If you are looking for healthy snacks for kids or yourself, you will want to stay away from fruit snacks like General Mill’s Fruit Roll-Ups, Fruit by the Foot, Fruit Shapes and Gushers or Kellogg’s Fruit Flavored Snacks. These and most other fruit snacks are made of mostly sugars (whether from corn syrup or concentrated fruit juice), modified cornstarch, artificial flavors, and artificial color/food dyes. In fact, if you compare ingredients lists, fruit snacks look much closer to candy—like jelly beans or gummy bears—than fruit.

These aren’t fruit snacks... these sugar-laden treats are “Phony Fruit Snacks." Read on to learn more.


Fruit Fraud

Food companies aggressively market phony fruit snacks to toddlers, children, and their parents, pushing them as healthy options and substitutes for real fruit. Unfortunately for parents and kids, phony fruit snacks don’t always contain the fruits advertised on the front of the box and never in the quantities suggested. Instead, companies use relatively cheap, nutritionally void, and highly processed pear, apple, and white grape juices, making phony fruit snacks much closer to gummy bears than actual fruit. Still, some marketers insist these products are equal to a serving of fruit, like in the illustration below:

In reality, a package of Gerber’s “Graduates Fruit Strips” is only 1% berries, even though it’s called “Wild Berry” flavor and strawberries and raspberries are prominently displayed on the front label. The main fruit ingredient is dried apple puree, which should read “concentrated fruit sugar”.

Some phony fruit snacks don’t contain any of the fruit promised on the labels. For example, in the illustration below, Annie’s “Summer Strawberry Organic Bunny Fruit Snacks” are made only with organic white grape juice concentrate and no strawberry, despite the product’s name.

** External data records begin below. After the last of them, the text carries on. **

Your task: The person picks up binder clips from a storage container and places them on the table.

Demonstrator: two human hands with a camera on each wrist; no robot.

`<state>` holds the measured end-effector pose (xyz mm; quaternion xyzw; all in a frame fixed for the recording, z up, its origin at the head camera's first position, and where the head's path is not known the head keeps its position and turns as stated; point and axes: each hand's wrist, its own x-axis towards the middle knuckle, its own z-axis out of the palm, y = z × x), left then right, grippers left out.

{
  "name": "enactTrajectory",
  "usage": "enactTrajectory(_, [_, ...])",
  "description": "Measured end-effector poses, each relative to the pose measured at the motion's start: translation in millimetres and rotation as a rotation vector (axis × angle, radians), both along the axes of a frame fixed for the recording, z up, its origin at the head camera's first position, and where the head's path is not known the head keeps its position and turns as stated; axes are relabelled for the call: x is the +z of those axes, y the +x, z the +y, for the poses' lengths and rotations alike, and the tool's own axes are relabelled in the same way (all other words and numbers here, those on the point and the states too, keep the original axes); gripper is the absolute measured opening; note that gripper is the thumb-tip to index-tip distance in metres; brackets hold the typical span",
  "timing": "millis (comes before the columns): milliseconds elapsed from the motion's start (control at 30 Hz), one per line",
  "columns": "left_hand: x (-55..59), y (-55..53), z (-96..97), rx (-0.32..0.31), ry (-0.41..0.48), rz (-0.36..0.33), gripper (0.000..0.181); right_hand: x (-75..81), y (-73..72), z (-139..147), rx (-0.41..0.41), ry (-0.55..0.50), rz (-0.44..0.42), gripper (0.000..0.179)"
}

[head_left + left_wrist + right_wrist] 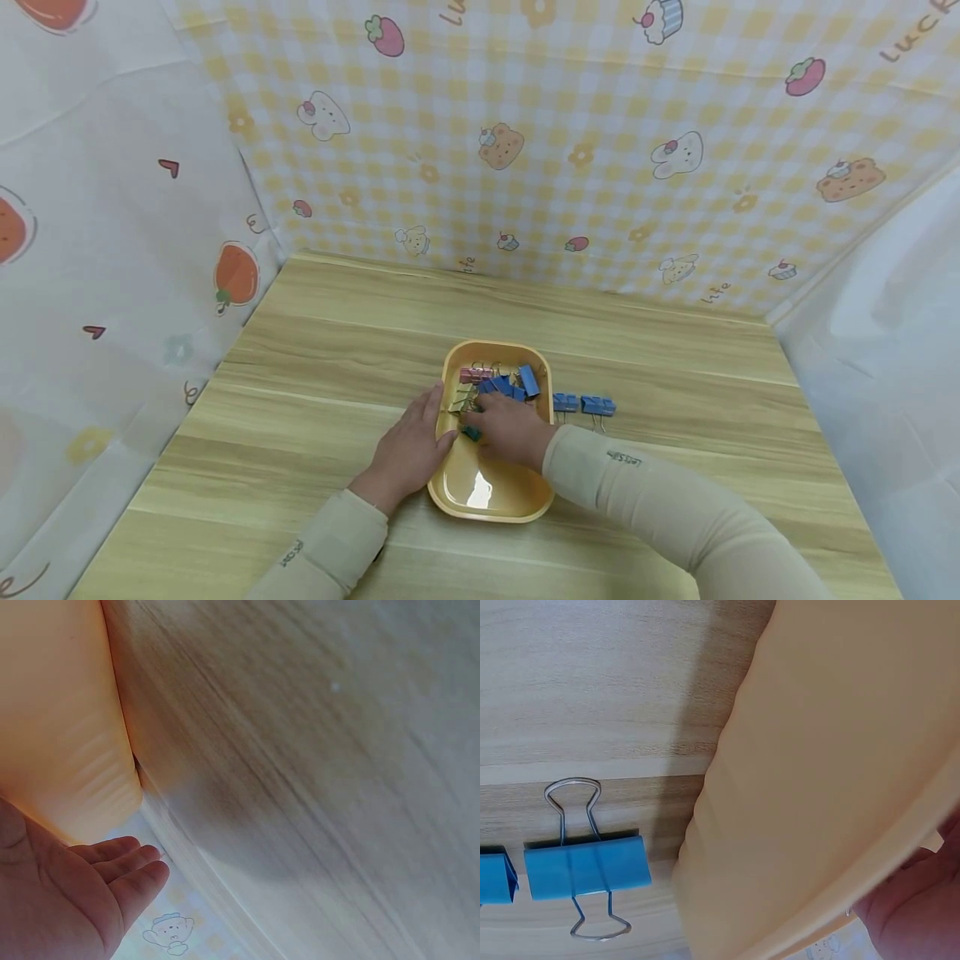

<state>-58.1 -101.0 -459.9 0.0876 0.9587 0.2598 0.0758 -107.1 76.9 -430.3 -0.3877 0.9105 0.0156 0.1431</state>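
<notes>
A yellow-orange plastic tray (491, 515) holds several binder clips in its far half. Among them are blue clips (529, 381), a pink clip (476, 375), a pale yellow-green clip (461, 398) and a dark green clip (471, 433). My right hand (513, 429) reaches over the tray's right rim, its fingers down among the clips beside the dark green one. Those fingertips are partly hidden, so their hold is unclear. Along the tray's left side lies my left hand (408, 446), fingers extended against the outer wall and thumb at the rim.
Right of the tray, two blue binder clips lie in a row on the wood-grain table (675, 383), one near the tray (589, 868) and one farther out (597, 406). A yellow checked cloth (555, 192) hangs behind the table, with white cloth at both sides.
</notes>
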Motion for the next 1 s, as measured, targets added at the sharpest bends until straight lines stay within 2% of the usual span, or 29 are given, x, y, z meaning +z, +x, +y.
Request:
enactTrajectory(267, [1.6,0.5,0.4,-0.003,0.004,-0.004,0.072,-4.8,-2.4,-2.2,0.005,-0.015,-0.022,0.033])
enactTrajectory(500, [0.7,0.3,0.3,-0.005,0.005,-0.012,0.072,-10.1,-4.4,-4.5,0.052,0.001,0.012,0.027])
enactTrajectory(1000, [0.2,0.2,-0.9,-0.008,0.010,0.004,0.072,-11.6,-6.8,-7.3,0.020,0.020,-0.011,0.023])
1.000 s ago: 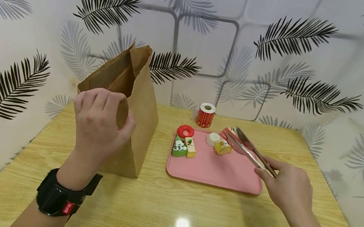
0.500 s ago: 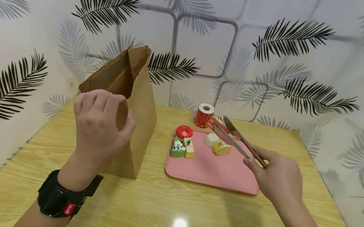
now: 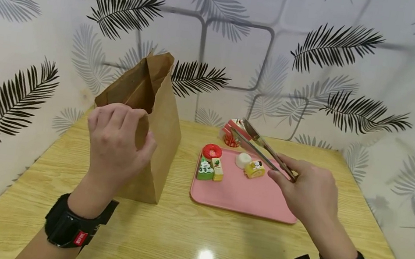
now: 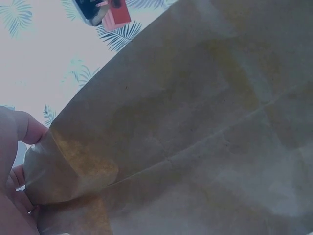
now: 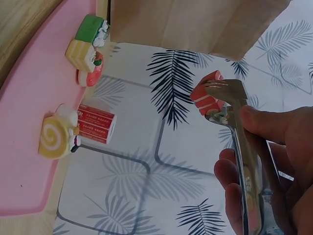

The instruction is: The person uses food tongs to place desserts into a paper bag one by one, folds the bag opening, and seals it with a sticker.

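My left hand [image 3: 113,145] grips the near rim of a brown paper bag [image 3: 166,141], which stands upright with its mouth open. In the left wrist view, the thumb and fingers pinch the bag's paper [image 4: 161,147]. My right hand [image 3: 308,190] holds metal tongs [image 3: 266,151]. Between the tong tips is a red toy cake slice [image 5: 206,95] with pale layers, raised in the air right of the bag. On the pink tray [image 3: 246,197] lie a red doughnut [image 3: 212,151], a green cake slice [image 3: 205,172], a yellow cake piece [image 3: 217,169], a white round bun [image 3: 243,160] and a Swiss roll [image 3: 255,169].
A roll of red labels [image 5: 98,124] stands on the wooden table [image 3: 176,240] behind the tray, partly hidden in the head view by the raised cake slice. A leaf-patterned wall covering [image 3: 234,53] closes off the back and sides.
My right hand has moved left with the tongs, carrying the red cake slice from over the tray's back right to in front of the label roll. The left hand keeps its hold on the bag.
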Tool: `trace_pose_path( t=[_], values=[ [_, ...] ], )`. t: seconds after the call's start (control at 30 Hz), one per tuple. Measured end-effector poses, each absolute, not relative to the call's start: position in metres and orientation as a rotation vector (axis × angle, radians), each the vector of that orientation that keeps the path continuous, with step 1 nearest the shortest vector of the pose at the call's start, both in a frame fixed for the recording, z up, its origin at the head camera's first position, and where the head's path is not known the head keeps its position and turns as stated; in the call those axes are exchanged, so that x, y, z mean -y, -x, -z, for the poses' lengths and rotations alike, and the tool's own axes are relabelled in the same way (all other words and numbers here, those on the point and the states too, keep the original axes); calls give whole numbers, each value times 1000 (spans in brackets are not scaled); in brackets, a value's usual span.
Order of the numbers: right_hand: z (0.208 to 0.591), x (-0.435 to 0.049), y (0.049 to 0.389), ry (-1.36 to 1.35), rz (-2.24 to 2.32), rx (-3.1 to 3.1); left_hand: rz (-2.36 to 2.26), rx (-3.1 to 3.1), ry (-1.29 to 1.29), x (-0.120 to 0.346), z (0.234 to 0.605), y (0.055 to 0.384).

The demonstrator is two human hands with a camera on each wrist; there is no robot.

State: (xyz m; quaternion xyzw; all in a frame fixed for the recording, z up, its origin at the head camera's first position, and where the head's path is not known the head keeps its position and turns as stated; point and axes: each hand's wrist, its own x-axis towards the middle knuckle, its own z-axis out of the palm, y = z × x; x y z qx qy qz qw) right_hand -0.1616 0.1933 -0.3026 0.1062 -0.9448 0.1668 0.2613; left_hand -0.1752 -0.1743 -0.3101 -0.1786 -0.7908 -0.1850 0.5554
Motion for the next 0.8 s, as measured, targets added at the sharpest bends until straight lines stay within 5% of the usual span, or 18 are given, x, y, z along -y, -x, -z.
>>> trace_pose_path(
  t=[0.8],
  values=[
    [279, -169, 163, -433, -470, 2408, 419, 1872, 418, 174, 311, 176]
  ],
)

Food companies also market phony fruit snacks by making exaggerated or misleading claims on product packages, marketing them as healthier. Many phony fruit snack packages make “fat free,” “low calorie,” and “real fruit” claims, like Kellogg’s “Ultimate Spider‑Man Assorted Fruit Flavored Snacks” shown below:

While these claims may be true, they distract from the more important point that these snacks are mostly sugar, low in nutrients, and are no substitute for real fruit. 

The Dietary Guidelines Advisory Committee concluded that “nutrient intake should come primarily from foods” and that “the more scientists learn about nutrition and the human body, the more they realize the importance of eating foods in their most intact forms without added solid fats, sugars, starches, or sodium.” Another good reason to stay away from phony fruit snacks, which are mainly sugar and small amounts of fruit that has been dehydrated, pureed, concentrated, heated, and otherwise processed until it is shelf stable and largely unrecognizable, requiring colors, flavors, and vitamins to be added back in.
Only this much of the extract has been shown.